For more than 150 years, world’s fairs have tapped into the cultural psyche of nations, showcasing advancements in design and technology, art and architecture, and more. Relics of past expositions, such as the Seattle Space Needle (1962), the Hall of Science in Queens, New York (1964), and Habitat 67 in Montreal (1967) have become permanent city fixtures. Some fairs of yore, however, have no remaining landmarks by which to remember them—like the United States’ first-ever world’s fair, and the subject of a recently-opened exhibit at Manhattan’s Bard Graduate Center Gallery, New York Crystal Palace 1853.
Formally known as the Exhibition of the Industry of All Nations, the Crystal Palace was a vast, two-level structure composed of 1,500 panes of glass and a cast-iron skeleton, sited on present-day Bryant Park. Designed by European architects Georg Cartensen and Charles Gildemeister, the building was modeled after Joseph Paxton’s London Crystal Palace of 1851, but featured a monumental dome—the largest in the U.S.—and more advanced building materials, such as translucent glass plates that reduced heat and glare. Although it was hailed as fireproof, the iconic exhibition hall, once described by Mark Twain as “a perfect fairy palace, beautiful beyond description,” was decimated in an 1858 blaze.
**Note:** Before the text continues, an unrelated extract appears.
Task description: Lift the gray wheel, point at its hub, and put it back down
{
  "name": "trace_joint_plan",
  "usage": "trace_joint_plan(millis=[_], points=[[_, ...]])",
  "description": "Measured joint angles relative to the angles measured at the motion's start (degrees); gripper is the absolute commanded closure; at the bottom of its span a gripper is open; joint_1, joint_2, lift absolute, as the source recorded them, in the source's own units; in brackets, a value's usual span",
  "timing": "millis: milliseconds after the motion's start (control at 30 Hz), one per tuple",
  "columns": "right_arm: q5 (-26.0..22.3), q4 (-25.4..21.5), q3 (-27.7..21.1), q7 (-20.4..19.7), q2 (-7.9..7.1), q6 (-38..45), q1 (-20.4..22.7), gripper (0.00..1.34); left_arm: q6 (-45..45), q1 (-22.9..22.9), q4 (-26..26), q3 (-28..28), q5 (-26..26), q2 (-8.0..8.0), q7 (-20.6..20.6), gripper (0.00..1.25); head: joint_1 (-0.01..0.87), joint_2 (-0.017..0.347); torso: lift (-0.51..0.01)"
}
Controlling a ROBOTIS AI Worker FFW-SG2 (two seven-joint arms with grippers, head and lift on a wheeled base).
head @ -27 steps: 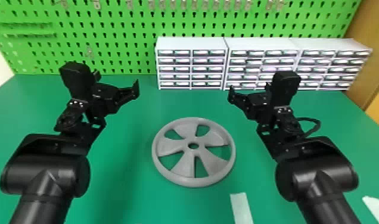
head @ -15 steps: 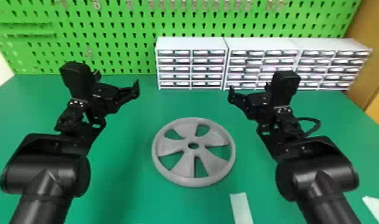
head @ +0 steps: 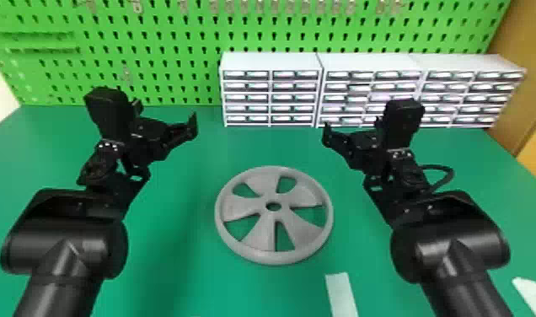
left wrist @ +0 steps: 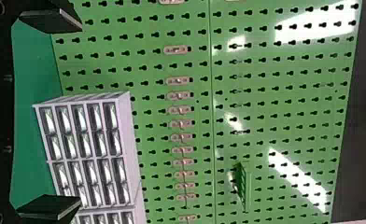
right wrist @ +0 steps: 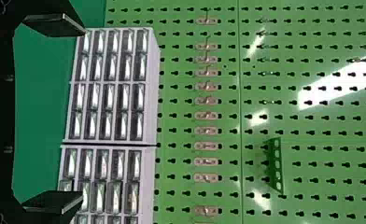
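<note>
Well, the gray wheel (head: 261,232) lies flat, in from the far edge of the surface (head: 178,274). My left claw (left wrist: 79,114) and right claw (right wrist: 83,113) are open and empty. Lifting seems first, so I should grab its rim (head: 274,257).

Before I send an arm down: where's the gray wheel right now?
In the head view, the gray wheel lies flat on the green table, midway between the two arms and nearer the robot than the drawer units.
</note>
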Motion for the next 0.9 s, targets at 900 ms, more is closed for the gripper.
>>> trace_joint_plan(millis=[900], points=[[-2.36,-8.78,-1.73,-2.95,1.18,43.40,-7.84,0.07,0.40,-0.12,0.00,0.06,-0.10,0.02,-0.31,0.00,0.692,0.048,-0.088]])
While it is not a comprehensive survey, New York Crystal Palace 1853 offers a glimpse of what 19th-century tourists could have encountered. It introduces gallery-goers to the forgotten glazed edifice with a series of prints, including birds-eye views that place it within an unrecognizably rural Manhattan landscape. A selection of designed objects and manufactured consumer goods highlight some of the industrial marvels shown at the Palace: daguerreotype equipment, a Singer sewing machine, a Colt percussion revolver, and items ranging from decorative porcelain to a rare violin. Printed promotional materials, artworks, and other utilitarian items produced for the fair are also on display.
The exhibition New York Crystal Palace 1853 is on view at the Bard Graduate Center Gallery through July 30, 2017.